> **ACTIVITY**
Given the listing below, write out exactly the lines starting with the line that has "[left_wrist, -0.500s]" and going on through the line that has "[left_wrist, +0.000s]", both kept.

::::::::

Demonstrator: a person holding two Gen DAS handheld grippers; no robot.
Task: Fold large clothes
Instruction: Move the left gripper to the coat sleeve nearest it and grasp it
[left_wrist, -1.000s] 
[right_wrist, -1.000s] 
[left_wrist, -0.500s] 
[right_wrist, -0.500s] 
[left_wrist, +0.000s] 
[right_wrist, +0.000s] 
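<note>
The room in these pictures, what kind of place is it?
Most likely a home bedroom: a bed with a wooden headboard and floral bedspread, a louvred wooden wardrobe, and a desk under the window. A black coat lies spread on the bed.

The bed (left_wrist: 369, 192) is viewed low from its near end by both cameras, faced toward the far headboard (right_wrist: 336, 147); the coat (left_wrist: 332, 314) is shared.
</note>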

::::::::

> **SOLUTION TO THIS TASK**
[left_wrist, -0.500s] 
[right_wrist, -0.500s] 
[left_wrist, +0.000s] 

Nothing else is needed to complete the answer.